__Problem to work on__
Scan the entries that follow and give only the number of lines containing "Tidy".

__Supplied entries__
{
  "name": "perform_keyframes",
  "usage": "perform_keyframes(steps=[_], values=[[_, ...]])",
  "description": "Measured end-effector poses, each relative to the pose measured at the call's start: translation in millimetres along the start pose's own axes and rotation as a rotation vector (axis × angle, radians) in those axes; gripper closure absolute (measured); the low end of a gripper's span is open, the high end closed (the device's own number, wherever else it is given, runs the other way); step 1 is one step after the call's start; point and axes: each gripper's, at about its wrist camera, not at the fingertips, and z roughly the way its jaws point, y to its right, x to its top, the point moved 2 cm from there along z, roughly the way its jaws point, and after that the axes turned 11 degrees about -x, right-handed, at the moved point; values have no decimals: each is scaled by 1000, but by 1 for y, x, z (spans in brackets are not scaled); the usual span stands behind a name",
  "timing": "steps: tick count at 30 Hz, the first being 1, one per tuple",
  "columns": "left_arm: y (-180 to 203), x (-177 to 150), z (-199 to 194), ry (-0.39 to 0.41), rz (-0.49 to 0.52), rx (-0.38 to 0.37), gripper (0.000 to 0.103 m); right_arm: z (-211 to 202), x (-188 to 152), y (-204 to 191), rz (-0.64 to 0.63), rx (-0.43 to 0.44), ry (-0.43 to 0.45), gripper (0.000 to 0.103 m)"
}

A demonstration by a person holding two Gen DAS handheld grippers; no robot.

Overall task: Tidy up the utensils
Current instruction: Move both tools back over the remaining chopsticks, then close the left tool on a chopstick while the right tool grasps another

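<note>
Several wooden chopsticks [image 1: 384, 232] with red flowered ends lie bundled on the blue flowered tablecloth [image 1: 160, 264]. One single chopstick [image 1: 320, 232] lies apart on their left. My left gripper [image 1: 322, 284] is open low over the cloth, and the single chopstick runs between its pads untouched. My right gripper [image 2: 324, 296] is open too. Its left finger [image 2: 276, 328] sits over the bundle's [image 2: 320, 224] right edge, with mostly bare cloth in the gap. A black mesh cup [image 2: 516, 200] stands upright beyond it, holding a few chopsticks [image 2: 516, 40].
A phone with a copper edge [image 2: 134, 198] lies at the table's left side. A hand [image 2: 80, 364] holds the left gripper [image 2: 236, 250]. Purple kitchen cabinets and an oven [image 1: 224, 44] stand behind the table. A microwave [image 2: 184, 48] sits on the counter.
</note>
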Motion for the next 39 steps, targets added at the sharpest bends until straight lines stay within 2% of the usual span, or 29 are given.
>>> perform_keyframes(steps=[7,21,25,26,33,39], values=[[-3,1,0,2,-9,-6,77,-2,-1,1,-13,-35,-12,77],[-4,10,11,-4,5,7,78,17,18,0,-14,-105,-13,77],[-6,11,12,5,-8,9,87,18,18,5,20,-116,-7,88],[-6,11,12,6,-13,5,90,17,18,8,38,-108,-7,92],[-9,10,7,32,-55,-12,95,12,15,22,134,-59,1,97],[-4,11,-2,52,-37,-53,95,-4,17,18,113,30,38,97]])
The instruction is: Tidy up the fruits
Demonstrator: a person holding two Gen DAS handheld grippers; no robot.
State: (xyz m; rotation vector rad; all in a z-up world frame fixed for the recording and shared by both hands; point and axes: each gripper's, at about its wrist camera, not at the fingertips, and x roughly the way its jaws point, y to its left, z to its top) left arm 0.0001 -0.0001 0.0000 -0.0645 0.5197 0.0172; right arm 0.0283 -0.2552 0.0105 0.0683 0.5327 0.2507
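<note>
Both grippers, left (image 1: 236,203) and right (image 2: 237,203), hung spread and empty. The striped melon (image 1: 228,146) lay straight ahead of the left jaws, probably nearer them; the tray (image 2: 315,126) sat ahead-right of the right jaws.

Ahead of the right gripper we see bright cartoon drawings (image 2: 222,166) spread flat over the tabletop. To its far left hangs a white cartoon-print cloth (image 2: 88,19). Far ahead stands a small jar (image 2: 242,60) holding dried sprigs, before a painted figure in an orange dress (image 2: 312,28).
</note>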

__Your solution__
2